Well, I sure did. And I quickly stopped each writer and explained authenticity once again. The reading public isn’t interested in boring, plain jane, and almost senile. They are interested in boring people writing exciting romances (this one’s for you, novelist), they are interested in plain jane writers who can tell them how to better plant their gardens (that’s for you, gardening writer), and they are interested in slightly senile military history buffs (that’s you, Joe).
See the difference? You’re taking a topic that others have done already (so what? isn’t everything borrowed, stolen, or recreated from something else?) and you’re stamping your personality and point of view on it. That’s what’s interesting. No one cares about your excuses about your dishwater blonde hair that needs a trim, or the fact that you haven’t won any beauty pageants (if it’s not going to to make a different to your book subject, it shouldn’t make a difference to you), or the fact that you have a small military war museum on your property (hey, wait, that’s interesting, Joe; what do you have in there and can I see it?)
Authenticity is vital in this business. And I don’t mean you immediately begin confessing your deepest flaws to everyone in sight. You only confess those flaws if they solve someone else’s problem. You only talk about those things if they are the solution to someone else’s problem.
How to grow tomatoes and green beans in the same raised beds? Yes, interested. The fact that your only good outfit for your book signing is covered in cat hair, not so much.
Three reasons to be authentic (it’s easier than people think it is):
1. You find your expertise. (I’ll talk more about how to do that in upcoming posts.) What do you like to talk about? If it is cat hair, you may need to start a blog for fellow cat owners, not gardeners.
2. You find your audience. (I’ll also be talking more about this in upcoming posts.) Who else likes what you talk about?
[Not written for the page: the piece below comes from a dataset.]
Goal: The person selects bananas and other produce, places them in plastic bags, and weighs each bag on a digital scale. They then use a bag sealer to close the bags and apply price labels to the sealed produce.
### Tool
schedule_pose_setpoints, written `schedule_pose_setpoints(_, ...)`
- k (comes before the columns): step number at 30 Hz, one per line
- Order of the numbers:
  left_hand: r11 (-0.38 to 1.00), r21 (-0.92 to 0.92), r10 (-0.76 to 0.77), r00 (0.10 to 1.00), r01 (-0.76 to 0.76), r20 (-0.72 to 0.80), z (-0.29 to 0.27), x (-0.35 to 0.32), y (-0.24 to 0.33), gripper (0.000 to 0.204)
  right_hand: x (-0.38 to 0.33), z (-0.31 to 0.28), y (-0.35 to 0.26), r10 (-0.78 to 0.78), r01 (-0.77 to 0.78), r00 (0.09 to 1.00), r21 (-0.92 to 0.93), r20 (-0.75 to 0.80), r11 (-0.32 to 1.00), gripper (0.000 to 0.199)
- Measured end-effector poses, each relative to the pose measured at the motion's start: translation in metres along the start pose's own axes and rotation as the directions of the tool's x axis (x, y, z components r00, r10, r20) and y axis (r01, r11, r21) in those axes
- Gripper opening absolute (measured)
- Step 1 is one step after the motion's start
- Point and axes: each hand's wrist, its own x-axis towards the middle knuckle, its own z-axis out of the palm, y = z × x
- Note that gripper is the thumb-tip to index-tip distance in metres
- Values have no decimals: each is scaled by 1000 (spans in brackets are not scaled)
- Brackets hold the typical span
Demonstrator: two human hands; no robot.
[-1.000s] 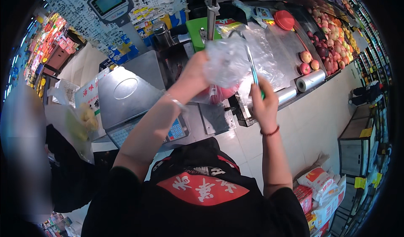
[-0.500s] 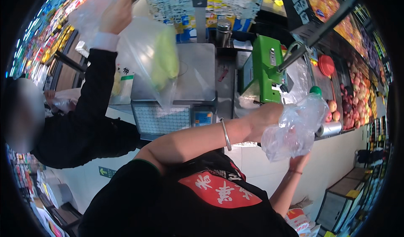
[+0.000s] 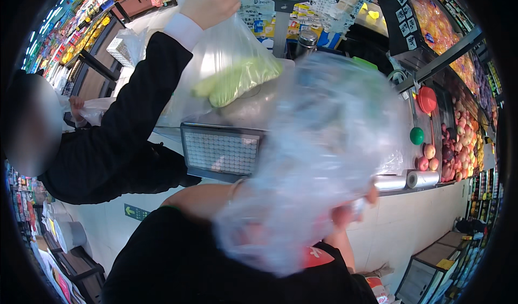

Who else would be interested in your fascination with cat hair on your black sweater? Very bad example, but you get the gist.
3. You merge it all together. Take one part your expertise, one part your audience’s needs, one part your particular twist on the topic. Voila! Now you have something you can talk about until you run out of oxygen.
Action Tip: Take inventory of what you know. We’ll talk about it again shortly.